The target feedstock market is small pockets of gas that can be sourced at very low or preferably negative prices. The first plant in Oklahoma City will use a mixture of landfill gas and natural gas from the grid as feedstock. According to Zeus Intelligence, with natural gas at $3.89/MMBtu, the plant will be able to produce diesel for $1.57/gallon or $65.94/bl. But the landfill gas comes free, after cleaning and conditioning cost, and the fuels it produces are expected to qualify under the Renewable Fuels Standard - adding as much as $1.70 per gallon in value in the US, and another $0.80 or so in California owing to Low Carbon Fuel credits. This means using landfill gas produces a significant additional revenue stream, rather than a cost. The group plans many more similar projects with standardized modular plants that are economic and easy to ship.
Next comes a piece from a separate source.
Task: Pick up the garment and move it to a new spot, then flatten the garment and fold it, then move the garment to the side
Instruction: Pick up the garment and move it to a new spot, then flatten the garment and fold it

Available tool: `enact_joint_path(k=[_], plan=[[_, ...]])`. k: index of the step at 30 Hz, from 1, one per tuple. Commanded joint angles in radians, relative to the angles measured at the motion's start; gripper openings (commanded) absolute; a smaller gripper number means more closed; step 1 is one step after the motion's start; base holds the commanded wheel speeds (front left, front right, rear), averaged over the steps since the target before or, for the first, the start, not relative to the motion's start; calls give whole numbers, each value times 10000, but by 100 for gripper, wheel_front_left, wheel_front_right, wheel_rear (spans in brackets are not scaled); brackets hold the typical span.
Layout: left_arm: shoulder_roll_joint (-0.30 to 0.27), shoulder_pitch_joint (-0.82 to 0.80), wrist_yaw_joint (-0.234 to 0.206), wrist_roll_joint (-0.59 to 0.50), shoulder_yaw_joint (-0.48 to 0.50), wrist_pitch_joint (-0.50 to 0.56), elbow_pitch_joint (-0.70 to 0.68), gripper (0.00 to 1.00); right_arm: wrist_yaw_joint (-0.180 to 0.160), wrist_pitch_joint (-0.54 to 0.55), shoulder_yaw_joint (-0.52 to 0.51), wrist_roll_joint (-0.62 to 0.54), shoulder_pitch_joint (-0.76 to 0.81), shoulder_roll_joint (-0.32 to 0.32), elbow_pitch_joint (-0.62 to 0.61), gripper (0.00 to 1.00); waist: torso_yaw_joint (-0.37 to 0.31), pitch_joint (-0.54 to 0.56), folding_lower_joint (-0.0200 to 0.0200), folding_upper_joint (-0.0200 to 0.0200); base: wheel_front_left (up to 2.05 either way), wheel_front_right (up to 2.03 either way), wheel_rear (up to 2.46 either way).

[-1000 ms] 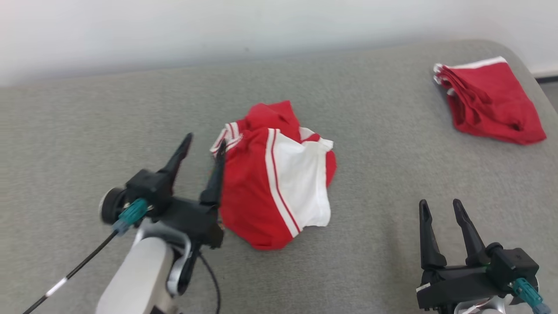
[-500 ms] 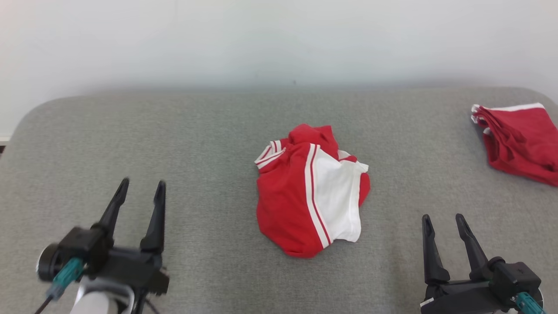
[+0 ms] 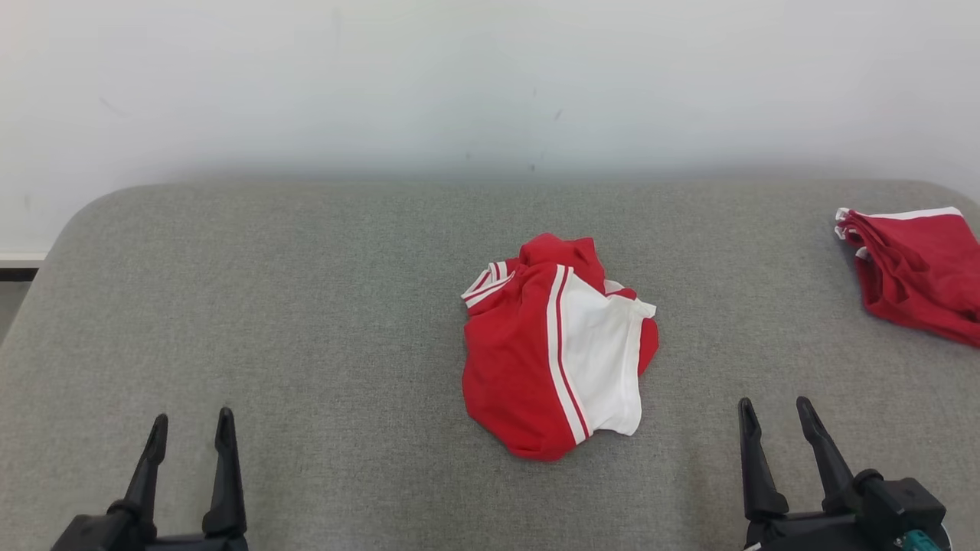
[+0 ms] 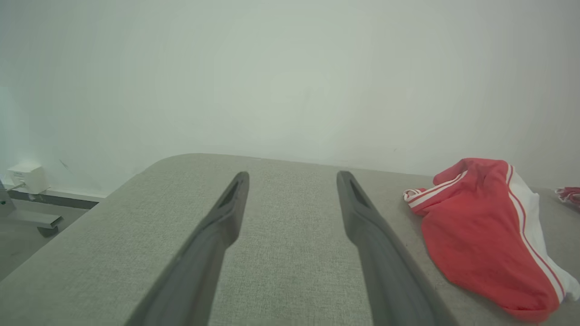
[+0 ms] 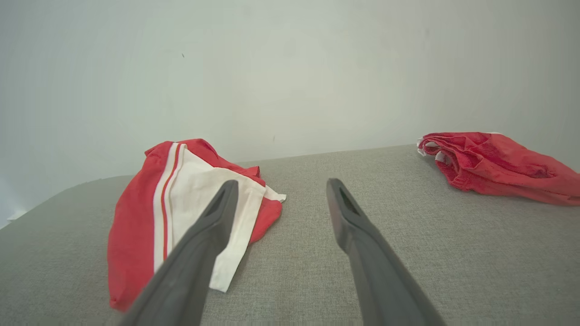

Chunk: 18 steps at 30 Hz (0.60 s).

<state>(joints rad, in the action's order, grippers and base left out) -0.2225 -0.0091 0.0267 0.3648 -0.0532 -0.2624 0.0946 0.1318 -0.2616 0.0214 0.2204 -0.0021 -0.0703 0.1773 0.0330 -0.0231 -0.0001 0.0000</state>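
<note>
The crumpled red-and-white garment [image 3: 536,367] lay mid-way across the counter [image 3: 306,306], long axis running 12 to 6 o'clock, striped hem toward 11. The left wrist view took in a white wall box [image 4: 25,177], the right wrist view a second red garment [image 5: 494,165] at 2 o'clock. The left gripper [image 3: 191,419] and right gripper [image 3: 774,404] had jaws apart, empty.

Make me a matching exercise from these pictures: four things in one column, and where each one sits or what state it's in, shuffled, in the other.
Column one
1. red-and-white garment
2. all-red garment
3. left gripper
4. right gripper

Column two
A. open, holding nothing, at the lower right of the head view
B. bunched up in the middle of the grey table
C. lying at the table's right edge
D. open, holding nothing, at the lower left of the head view

Pairs: 1-B, 2-C, 3-D, 4-A
</note>
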Motion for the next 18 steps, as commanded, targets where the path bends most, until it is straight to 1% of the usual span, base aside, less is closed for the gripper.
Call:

Velocys' main competitor is UK-based CompactGTL, led by Ex-BP chief, Tony Hayward. Both companies are also targeting associated gas feedstock from oil fields that would otherwise be uneconomic to develop – which again implies a negative price for the gas. There are many oil fields where there is no viable market for the associated gas, reinjecting is too expensive, and flaring or venting has become politically unacceptable. Costs can be further reduced by mixing the waxy synthetic crude oil output from the FT reactor with the crude oil stream, rather than refining into oil products.

Afungi GtL

Where gas prices are low enough, even large-scale projects are still being considered. Each new LNG plant or major gas development provides an opportunity for a new integrated GtL plant, and in Mozambique, huge gas reserves in the Rovuma Basin are available to sell at rock bottom prices. The government is particularly keen to use of some of the gas domestically, including to meet local oil product needs, and has inked a deal with Shell to build the Afungi GtL plant, which could eventually process 310-330 mmcf/d of gas into 38,000 b/d of liquids.
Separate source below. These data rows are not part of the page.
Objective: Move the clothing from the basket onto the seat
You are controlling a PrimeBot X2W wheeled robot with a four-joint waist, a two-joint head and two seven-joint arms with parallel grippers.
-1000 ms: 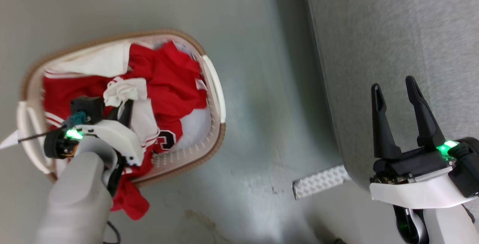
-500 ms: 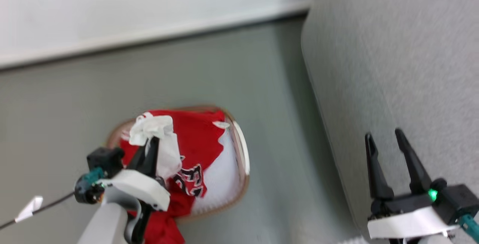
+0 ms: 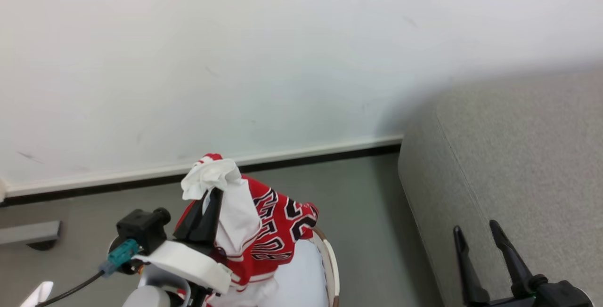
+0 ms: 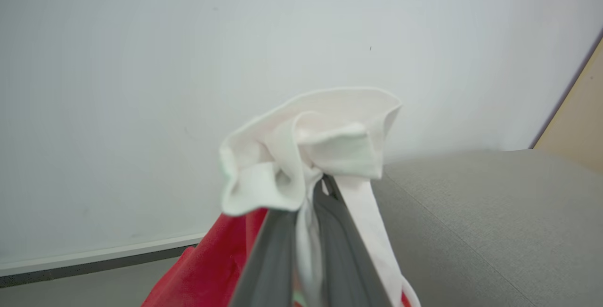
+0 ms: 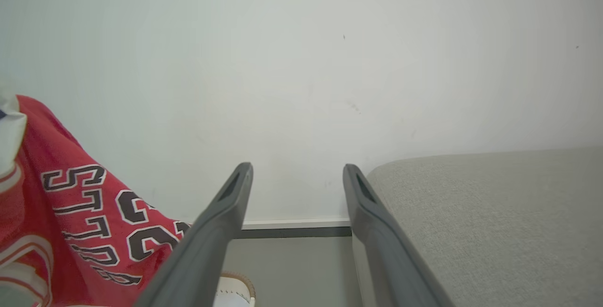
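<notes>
Carefully swing the left gripper (image 3: 213, 196), pinching the clothing (image 3: 278, 231), right over the seat (image 3: 527, 156); right gripper (image 3: 475, 227) stands wide.

The basket (image 3: 331, 269), seemingly mostly hidden behind the clothing (image 3: 278, 231), is cut off by the head view's bottom edge, as is the right end effector (image 3: 475, 228) at its base. The left end effector (image 3: 210, 198) has its tips buried in white fabric.
</notes>
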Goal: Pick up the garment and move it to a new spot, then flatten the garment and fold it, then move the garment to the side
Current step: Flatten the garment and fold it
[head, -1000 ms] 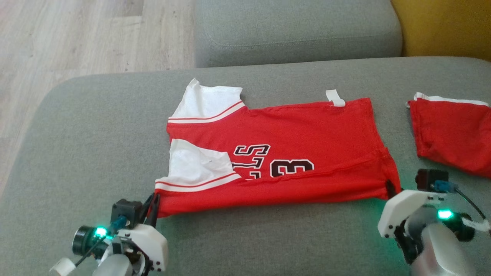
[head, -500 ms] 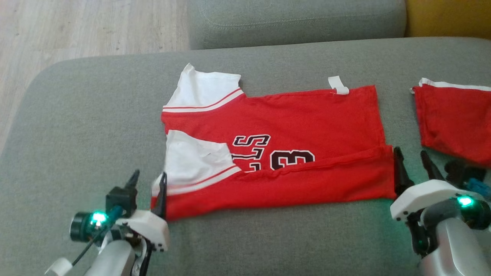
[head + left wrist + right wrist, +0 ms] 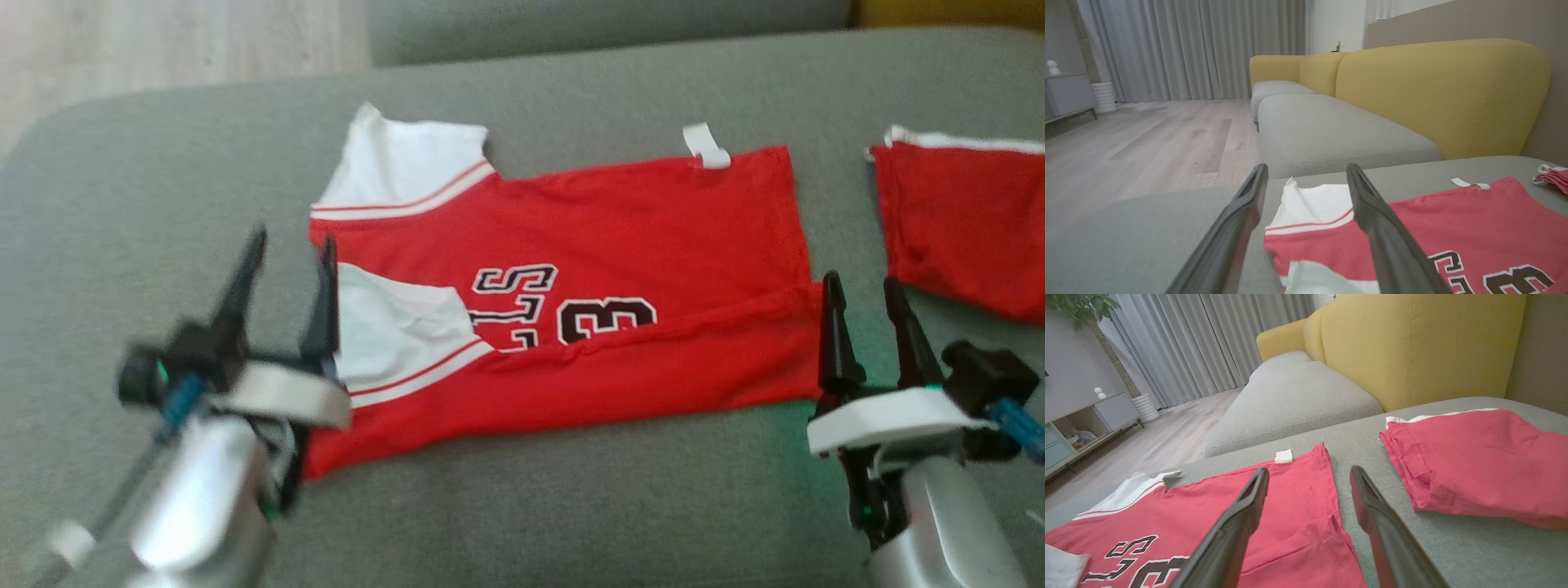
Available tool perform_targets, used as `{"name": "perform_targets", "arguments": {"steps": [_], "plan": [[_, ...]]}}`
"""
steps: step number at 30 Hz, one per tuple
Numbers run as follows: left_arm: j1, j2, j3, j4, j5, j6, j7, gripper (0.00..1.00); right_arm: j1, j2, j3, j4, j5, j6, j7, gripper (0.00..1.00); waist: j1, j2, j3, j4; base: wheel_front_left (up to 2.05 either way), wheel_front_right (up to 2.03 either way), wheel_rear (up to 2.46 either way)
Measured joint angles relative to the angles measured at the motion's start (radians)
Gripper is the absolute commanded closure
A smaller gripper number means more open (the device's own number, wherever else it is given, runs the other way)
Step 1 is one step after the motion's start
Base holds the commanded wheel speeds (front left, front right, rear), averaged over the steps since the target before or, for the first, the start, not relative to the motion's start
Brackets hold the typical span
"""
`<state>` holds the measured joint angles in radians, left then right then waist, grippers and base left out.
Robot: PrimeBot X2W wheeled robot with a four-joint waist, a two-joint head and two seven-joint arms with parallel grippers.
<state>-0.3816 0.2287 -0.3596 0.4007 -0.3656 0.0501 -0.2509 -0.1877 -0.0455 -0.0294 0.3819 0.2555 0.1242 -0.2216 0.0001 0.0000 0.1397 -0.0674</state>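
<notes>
Clearly, wrist views: yellow backrest, curtains, beyond jersey

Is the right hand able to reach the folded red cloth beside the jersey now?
Probably yes. The right hand stands open beside the folded red cloth, with bare cushion between them and nothing in the way; the jersey lies on its other side.
</notes>
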Motion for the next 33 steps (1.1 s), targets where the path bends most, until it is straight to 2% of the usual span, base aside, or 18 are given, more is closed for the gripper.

The project will only work if the government regards GtL as so strategically desirable that it is willing to give Shell favourable terms on gas price, and possibly incentives that mitigate construction costs – as well as avoiding the issues that have plagued Nigeria’s Escravos plant. But in most parts of the world, this sort of government intervention is unlikely, and natural gas prices are too high to make large-scale GtL commercially viable given the oil price outlook– even in North America, where shale gas is cheap and plentiful.